• **ASSIGNMENT**: Copy the records below exactly, starting at the line that contains "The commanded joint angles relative" and ending at the line that contains "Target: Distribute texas"; leave out any pictures.
-- MATERIAL PROVIDED follows --
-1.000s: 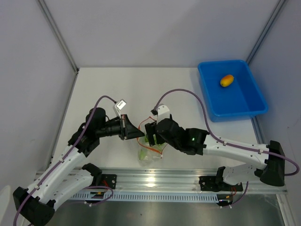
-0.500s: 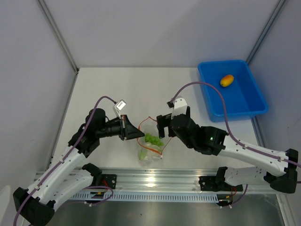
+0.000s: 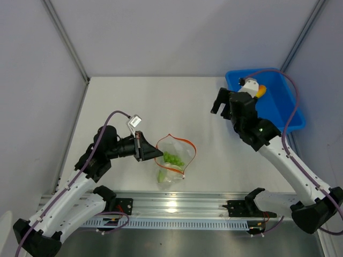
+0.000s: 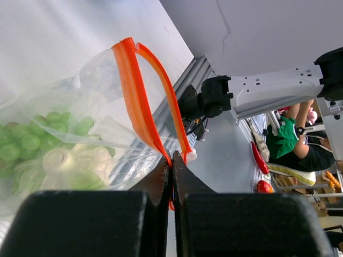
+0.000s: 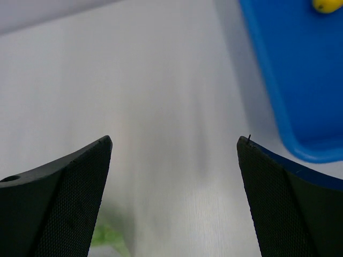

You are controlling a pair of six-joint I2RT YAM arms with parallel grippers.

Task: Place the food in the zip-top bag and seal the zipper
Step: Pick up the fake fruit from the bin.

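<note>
You're working in a robotics lab booth. In the top view, the white table (image 3: 161, 101) is boxed in by plain pale partition panels (image 3: 177, 32) on metal posts (image 3: 65, 38), and an aluminium rail (image 3: 177, 206) runs along the bottom of the frame. At the right edge of the left wrist view, a person in a green shirt (image 4: 292, 131) sits beside coloured pieces that look like toy food (image 4: 286, 174).

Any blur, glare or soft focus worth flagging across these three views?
Right wrist: table and blue tray blurred. Left wrist: zipper crisp, near fingers dark and soft. Top external: sharp, with glare on the metal rail.
</note>
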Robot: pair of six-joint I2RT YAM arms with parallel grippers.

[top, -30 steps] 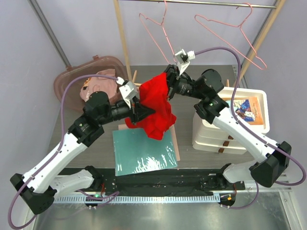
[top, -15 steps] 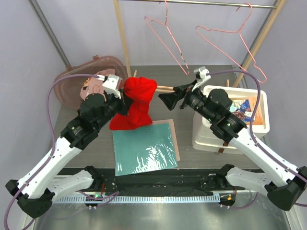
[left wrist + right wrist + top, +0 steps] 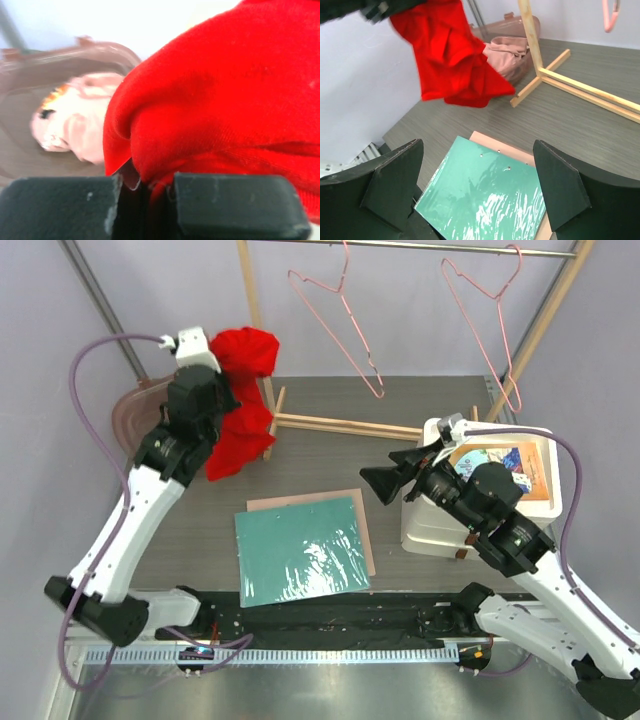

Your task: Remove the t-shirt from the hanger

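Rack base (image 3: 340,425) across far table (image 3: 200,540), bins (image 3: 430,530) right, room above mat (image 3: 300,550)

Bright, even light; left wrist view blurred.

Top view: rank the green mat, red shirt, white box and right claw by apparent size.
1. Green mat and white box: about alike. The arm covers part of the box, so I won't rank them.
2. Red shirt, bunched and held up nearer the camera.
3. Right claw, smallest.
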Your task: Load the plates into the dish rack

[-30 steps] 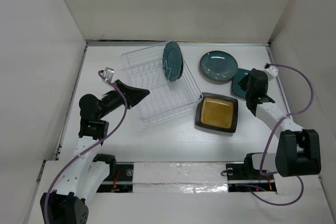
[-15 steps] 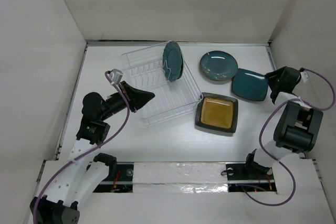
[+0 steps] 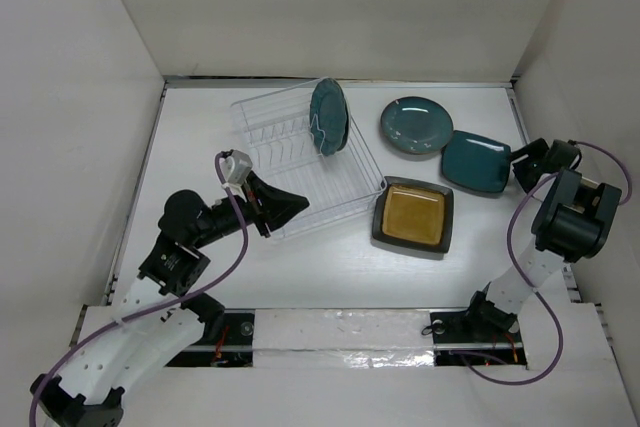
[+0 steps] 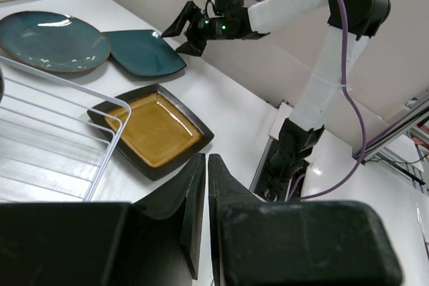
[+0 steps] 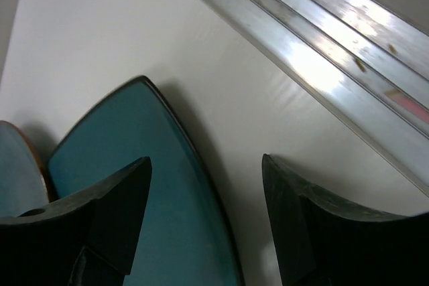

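Note:
The clear dish rack [image 3: 300,172] stands at the back left with the teal scalloped plate [image 3: 328,117] upright in it. The dark teal round plate [image 3: 415,127], the teal square plate [image 3: 475,160] and the black-rimmed amber square plate [image 3: 413,217] lie flat on the table. I cannot make out the pale green glass plate. My left gripper [image 3: 297,205] is shut and empty at the rack's front edge, pointing toward the amber plate [image 4: 157,128]. My right gripper [image 3: 520,161] is open, its jaws astride the right edge of the teal square plate [image 5: 134,199].
White walls close in the table on the left, back and right; the right gripper is close to the right wall. A metal rail [image 5: 322,51] runs along that side. The dark teal round plate's rim [image 5: 17,165] overlaps the teal square plate's corner.
My right arm swung from over the teal square plate out toward the right wall, and its gripper now sits at that plate's right edge. My left gripper moved right along the rack's front edge.

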`<state>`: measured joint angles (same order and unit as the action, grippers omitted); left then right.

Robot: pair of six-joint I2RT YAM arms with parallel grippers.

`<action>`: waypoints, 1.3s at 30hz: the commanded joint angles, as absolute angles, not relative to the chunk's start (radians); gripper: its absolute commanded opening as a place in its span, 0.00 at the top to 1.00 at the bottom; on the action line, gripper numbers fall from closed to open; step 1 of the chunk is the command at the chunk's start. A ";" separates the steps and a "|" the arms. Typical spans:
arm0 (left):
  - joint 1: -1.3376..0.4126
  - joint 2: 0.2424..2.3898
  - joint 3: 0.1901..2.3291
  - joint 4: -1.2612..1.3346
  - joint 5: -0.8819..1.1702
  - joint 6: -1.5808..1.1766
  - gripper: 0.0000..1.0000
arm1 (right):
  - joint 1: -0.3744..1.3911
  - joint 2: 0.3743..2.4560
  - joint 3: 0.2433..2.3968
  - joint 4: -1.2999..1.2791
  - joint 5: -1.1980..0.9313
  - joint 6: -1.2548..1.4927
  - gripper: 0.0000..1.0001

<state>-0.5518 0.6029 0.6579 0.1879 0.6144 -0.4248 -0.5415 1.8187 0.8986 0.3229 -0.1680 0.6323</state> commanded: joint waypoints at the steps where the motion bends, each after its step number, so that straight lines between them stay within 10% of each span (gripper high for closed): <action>1: -0.569 0.574 0.709 0.181 0.575 -0.379 0.96 | -0.546 1.874 0.975 0.275 -0.316 0.557 0.27; 8: -0.620 0.543 0.712 0.152 0.528 -0.354 0.96 | -0.546 1.957 1.145 0.044 -0.353 0.457 0.49; 20: -0.640 0.506 0.716 0.138 0.492 -0.339 0.95 | -0.624 2.134 1.330 -0.224 -0.567 0.259 0.47; 31: -0.640 0.492 0.719 0.137 0.474 -0.337 0.94 | -0.651 2.034 1.160 -0.061 -0.586 0.314 0.97; 39: -0.640 0.479 0.715 0.138 0.463 -0.339 0.94 | -0.540 1.761 0.930 0.183 -0.427 0.438 1.00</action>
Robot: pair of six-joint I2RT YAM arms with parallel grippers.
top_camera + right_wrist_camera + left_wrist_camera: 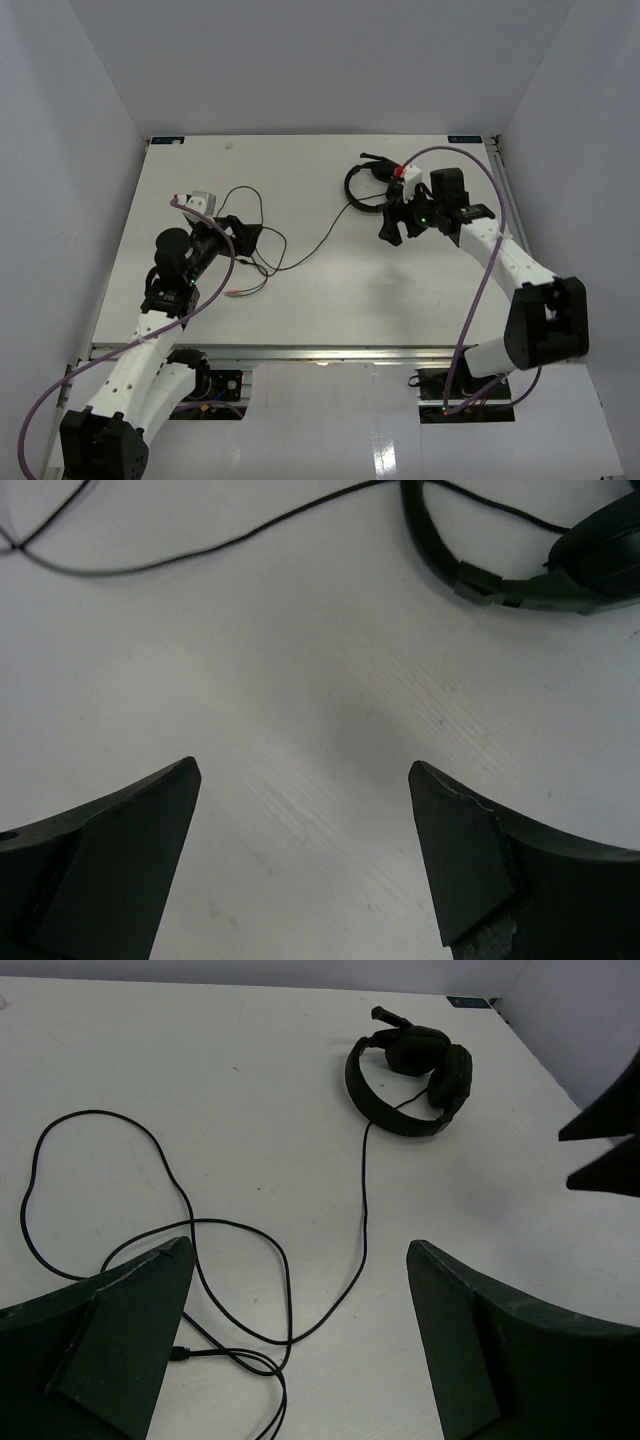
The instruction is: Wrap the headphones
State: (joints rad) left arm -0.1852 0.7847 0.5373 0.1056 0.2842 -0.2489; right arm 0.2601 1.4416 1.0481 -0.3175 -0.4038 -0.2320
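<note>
The black headphones (366, 189) lie at the back right of the table, earcups folded together. They also show in the left wrist view (410, 1075) and the right wrist view (520, 565). Their thin black cable (300, 250) runs left into loose loops (200, 1225), with the reddish plug (236, 292) lying near the left arm. My left gripper (243, 236) is open just above the loops (300, 1250) and holds nothing. My right gripper (392, 228) is open and empty over bare table (303, 770), just in front of the headband.
White walls close in the table (320, 300) on the left, back and right. A white and red block (405, 172) sits by the headphones at the right wrist. Thick purple arm cables (480, 270) hang along both arms.
</note>
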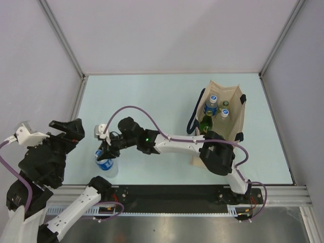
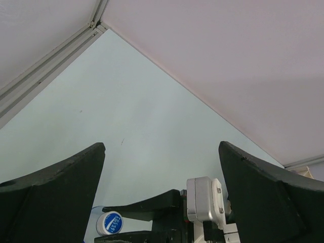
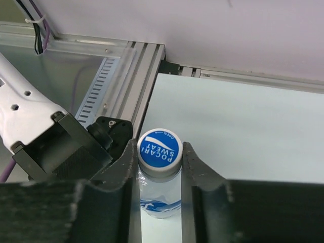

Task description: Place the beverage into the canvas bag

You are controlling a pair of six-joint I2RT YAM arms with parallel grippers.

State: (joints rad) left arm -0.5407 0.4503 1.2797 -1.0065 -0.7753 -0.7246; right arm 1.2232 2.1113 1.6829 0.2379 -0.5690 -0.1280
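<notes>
The beverage is a clear Pocari Sweat bottle with a blue cap (image 1: 105, 163). It stands upright near the front left of the table. My right gripper (image 1: 105, 151) reaches across to it, and in the right wrist view its fingers (image 3: 126, 167) press both sides of the cap and neck (image 3: 160, 148). The beige canvas bag (image 1: 238, 104) with navy handles stands open at the right, with several bottles inside. My left gripper (image 1: 68, 127) is open and empty, left of the bottle. The cap also shows in the left wrist view (image 2: 110, 223).
The metal rail (image 1: 177, 195) with the arm bases runs along the near edge, close to the bottle. White walls (image 1: 172, 35) and frame posts enclose the pale table. My right arm (image 1: 177, 144) stretches between the bag and the bottle.
</notes>
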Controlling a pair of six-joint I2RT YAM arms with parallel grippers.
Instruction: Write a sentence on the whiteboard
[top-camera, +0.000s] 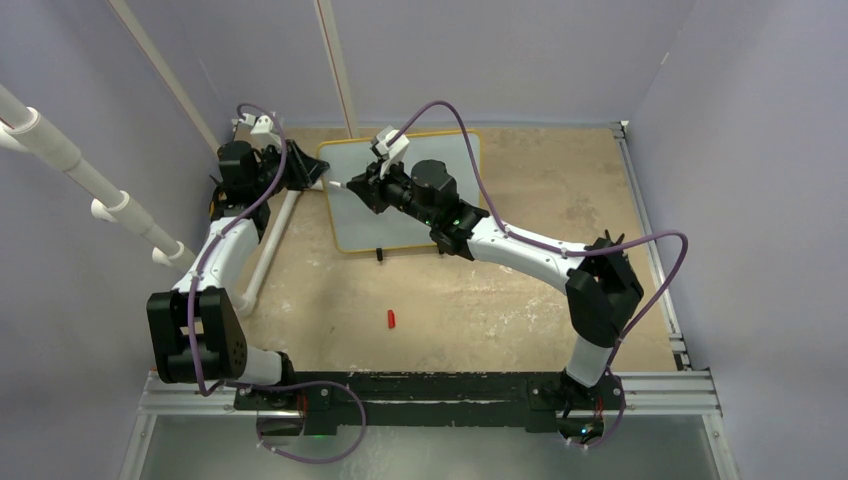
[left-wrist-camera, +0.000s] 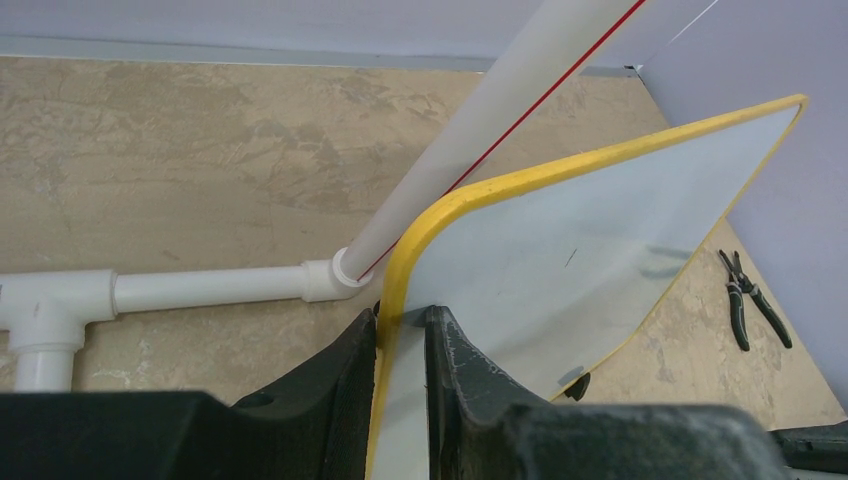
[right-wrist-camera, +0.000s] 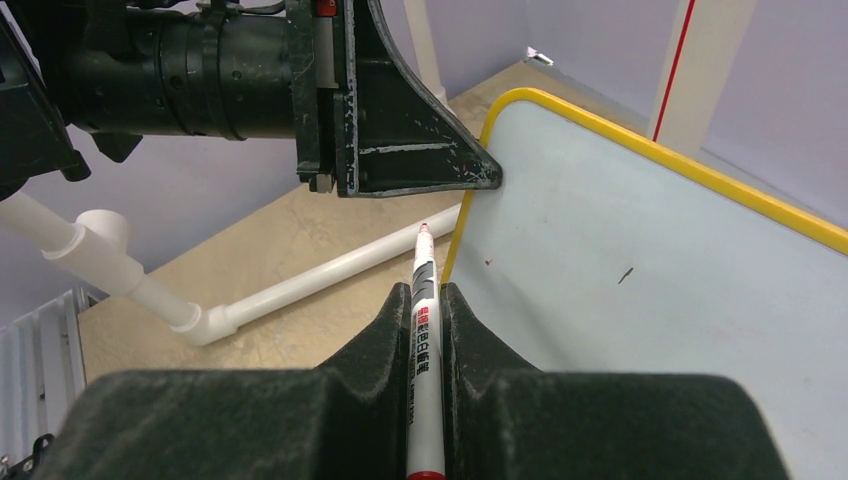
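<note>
From above, the blank whiteboard (top-camera: 372, 222) sits at twelve o'clock, my left gripper (top-camera: 303, 176) pinching its nine-o'clock edge; the left wrist shows pliers (left-wrist-camera: 750, 308) lying beyond at three; the right wrist shows my right gripper (right-wrist-camera: 427, 296) clamping the marker (right-wrist-camera: 423, 268), tip just beside the board's edge, so I judge writing has not begun and needs a touchdown clear of that left gripper.

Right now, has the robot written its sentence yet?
Not yet. Done: the red cap looks off, lying on the table. In hand: the left end effector clamps the whiteboard edge; the right end effector grips the marker, tip near the board. Left: the whole sentence; the board looks nearly blank.
</note>
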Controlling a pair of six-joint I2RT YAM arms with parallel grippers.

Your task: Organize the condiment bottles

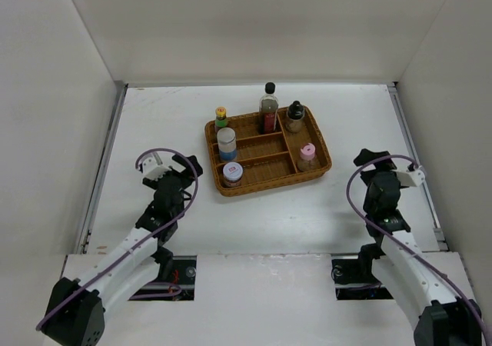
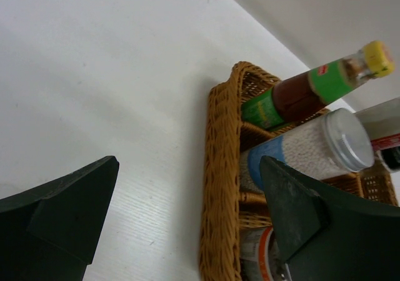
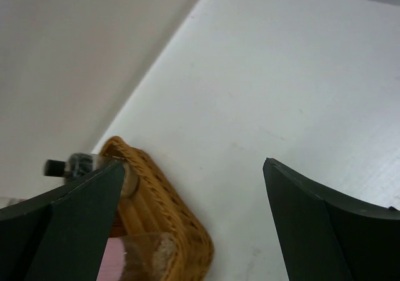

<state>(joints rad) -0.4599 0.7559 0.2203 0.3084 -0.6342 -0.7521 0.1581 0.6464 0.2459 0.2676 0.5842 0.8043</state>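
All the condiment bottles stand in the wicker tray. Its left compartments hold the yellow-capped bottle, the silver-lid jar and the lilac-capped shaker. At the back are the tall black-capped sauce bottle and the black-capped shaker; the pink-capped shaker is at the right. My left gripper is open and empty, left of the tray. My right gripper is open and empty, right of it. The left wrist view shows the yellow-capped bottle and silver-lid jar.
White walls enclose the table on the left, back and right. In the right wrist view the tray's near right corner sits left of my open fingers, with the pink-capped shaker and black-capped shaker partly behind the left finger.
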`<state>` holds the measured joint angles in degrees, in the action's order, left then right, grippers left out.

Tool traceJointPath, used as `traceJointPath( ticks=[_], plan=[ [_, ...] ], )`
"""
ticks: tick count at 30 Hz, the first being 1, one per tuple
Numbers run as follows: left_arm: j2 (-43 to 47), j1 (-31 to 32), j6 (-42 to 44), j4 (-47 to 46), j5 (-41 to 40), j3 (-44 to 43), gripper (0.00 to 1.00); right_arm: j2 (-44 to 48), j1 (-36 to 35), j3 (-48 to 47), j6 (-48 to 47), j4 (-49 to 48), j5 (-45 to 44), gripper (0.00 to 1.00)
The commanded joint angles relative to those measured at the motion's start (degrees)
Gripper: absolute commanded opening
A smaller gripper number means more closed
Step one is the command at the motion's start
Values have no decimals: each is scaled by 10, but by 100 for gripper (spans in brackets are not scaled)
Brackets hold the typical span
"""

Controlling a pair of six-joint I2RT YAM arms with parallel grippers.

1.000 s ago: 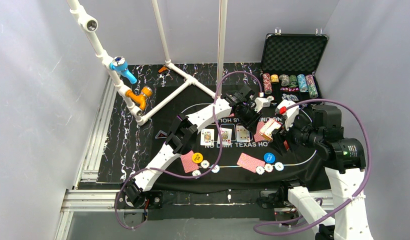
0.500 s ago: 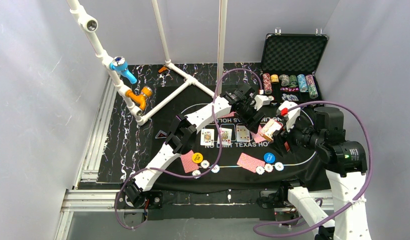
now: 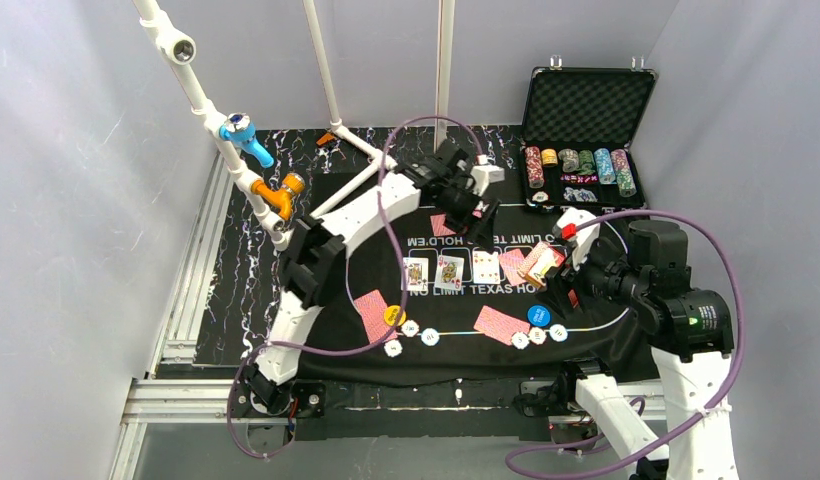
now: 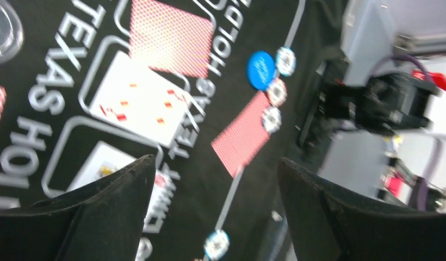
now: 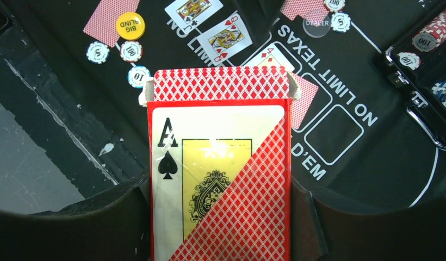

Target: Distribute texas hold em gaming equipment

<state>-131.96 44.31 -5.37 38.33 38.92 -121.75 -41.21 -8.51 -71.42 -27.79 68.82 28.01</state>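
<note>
Since a second ago my left gripper (image 4: 214, 160) has swung away from the card box (image 5: 221, 179) toward the far side of the mat (image 3: 466, 352), its jaws now wide apart and empty. My right gripper (image 3: 559, 274) is clamped on the box, flap open, beside the row of cards (image 3: 449, 270). For the next deal I'd hold the box steady, pinch one card only, and lay it square in the empty outline (image 5: 338, 133).

Three face-up cards (image 3: 450, 271) are lying in a row mid-mat. Red-backed cards (image 3: 501, 324) are lying face down beside a yellow button (image 3: 393, 315) and a blue button (image 3: 538, 315), with pale chips (image 3: 538, 337) sitting near each. A red card box (image 5: 221, 174) is hanging upright, showing an ace of spades.
</note>
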Motion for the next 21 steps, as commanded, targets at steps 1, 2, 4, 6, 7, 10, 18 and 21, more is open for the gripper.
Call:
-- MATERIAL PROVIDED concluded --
• **ANSWER TO THIS TASK**:
The commanded joint angles relative to those measured at the motion's start (degrees)
Gripper: absolute commanded opening
A smaller gripper number means more closed
Step one is the command at the motion's start
Values have no decimals: each is scaled by 10, but by 100 for gripper (spans in brackets are not scaled)
Brackets hold the typical span
"""

Controlling a pair of six-joint I2RT YAM arms with parallel grippers.

1.000 s ago: 
0.500 s ago: 
now: 
now: 
now: 

Target: Distribute texas hold em gaming equipment

That completes the answer to this exercise.